Iron-sulfur [Fe-S] clusters are prosthetic groups required to maintain life processes including respiration, photosynthesis, metabolic reactions, sensing, signaling,and gene regulation. In plants the biogenesis of Fe-S proteins is compartmentalized and adapted to specific needs of the eukaryotic and photosynthetic cell. Although critical to so many fundamental metabolic pathways and drastically affecting plant adaptability and productivity, Fe-S proteins were never investigated in woody species. Eucalyptus grandis is an important economical tree widely cultivated in subtropical regions which suffers under low temperature stress. Here we describe a transcriptional analysis of the E. grandis NFS1, ISU1 and ISA1, three genes involved in the biogenesis of [Fe-S] clusters. Microarray analyses were carried out for the comparison of global gene expression in leaves and vascular tissues (xylem) of E. grandis and vascular tissues of E. globulus.

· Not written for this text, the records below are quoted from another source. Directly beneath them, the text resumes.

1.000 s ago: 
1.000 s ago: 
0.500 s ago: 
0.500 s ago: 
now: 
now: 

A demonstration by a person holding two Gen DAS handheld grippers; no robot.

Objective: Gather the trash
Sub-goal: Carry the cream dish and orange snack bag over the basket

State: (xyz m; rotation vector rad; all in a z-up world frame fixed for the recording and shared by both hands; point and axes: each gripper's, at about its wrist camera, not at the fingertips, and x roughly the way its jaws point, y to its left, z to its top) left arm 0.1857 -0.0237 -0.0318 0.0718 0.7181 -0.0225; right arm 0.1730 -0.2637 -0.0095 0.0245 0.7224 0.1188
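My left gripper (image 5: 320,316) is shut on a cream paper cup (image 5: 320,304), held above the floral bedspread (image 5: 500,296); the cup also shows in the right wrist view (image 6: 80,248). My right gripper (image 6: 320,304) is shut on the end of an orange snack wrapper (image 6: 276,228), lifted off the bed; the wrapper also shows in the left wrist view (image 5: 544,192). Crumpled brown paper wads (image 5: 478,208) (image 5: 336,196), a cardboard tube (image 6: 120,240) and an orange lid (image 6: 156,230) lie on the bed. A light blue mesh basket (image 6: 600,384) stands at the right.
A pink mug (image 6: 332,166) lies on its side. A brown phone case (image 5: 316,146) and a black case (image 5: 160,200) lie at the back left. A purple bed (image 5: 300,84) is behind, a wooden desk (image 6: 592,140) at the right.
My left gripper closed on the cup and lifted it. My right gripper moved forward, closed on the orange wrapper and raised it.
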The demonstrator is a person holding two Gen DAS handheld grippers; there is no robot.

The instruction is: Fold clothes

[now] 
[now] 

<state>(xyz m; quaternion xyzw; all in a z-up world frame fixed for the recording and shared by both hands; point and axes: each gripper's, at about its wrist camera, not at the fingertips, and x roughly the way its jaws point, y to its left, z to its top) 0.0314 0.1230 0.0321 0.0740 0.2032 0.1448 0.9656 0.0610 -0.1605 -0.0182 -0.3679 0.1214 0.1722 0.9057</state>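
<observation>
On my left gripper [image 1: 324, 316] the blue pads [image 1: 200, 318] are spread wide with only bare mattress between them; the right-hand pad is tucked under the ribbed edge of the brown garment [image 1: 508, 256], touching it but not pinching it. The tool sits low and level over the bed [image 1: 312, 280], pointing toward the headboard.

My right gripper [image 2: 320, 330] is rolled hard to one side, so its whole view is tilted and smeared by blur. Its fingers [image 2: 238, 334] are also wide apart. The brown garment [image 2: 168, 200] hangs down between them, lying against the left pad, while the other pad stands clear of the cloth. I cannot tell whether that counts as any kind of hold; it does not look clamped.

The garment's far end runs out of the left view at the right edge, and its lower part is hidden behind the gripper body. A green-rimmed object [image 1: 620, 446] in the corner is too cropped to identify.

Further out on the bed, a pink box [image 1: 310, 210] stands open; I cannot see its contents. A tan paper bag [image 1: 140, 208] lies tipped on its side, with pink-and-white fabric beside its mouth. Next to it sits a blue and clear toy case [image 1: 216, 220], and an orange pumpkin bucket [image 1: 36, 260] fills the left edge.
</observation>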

In general, leaves from E. grandis demonstrated higher expression of these genes than xylem. EgrISU1 had a constitutive expression in E. grandis, but its expression pattern was higher in this species than in E. globulus xylem. Differences observed in the relative gene expression profile between xylem tissues from the two Eucalyptus species suggest that these genes may be implicated in the contrasting phenotypic characteristics of their wood. The response of these genes to a series of hormonal and stress signals over E. grandis seedlings was also evaluated by RT-qPCR. After the chilling treatment of seedlings, EgrNFS1 and EgrISU1 showed 6 to 8-fold and 0.6 to 1.7-fold increase respectively; andEgrISA1 exhibited a drastic 69 to 114-fold increase. These data are the same observed in Arabidopsis microarrays available in GeneVestigator database. These results suggest that (i) NFS1 and ISA1 may be related to the cellular response to stress caused by chilling, and (ii) the increase in the expression is probably due to sulfur metabolism. A time-course chilling experiment was also carried out. The ISU1 gene expression was higher in the first two hours of treatment and decreased right after that period. The ISA1 gene, which showed the highest expression in the previous experiment, didn’t show significant differences in the expression pattern during the 16 hours of chilling, as well as the NFS1 gene. Our data indicated that Fe-S proteins are possibly involved in the recovery of plants after chilling stress.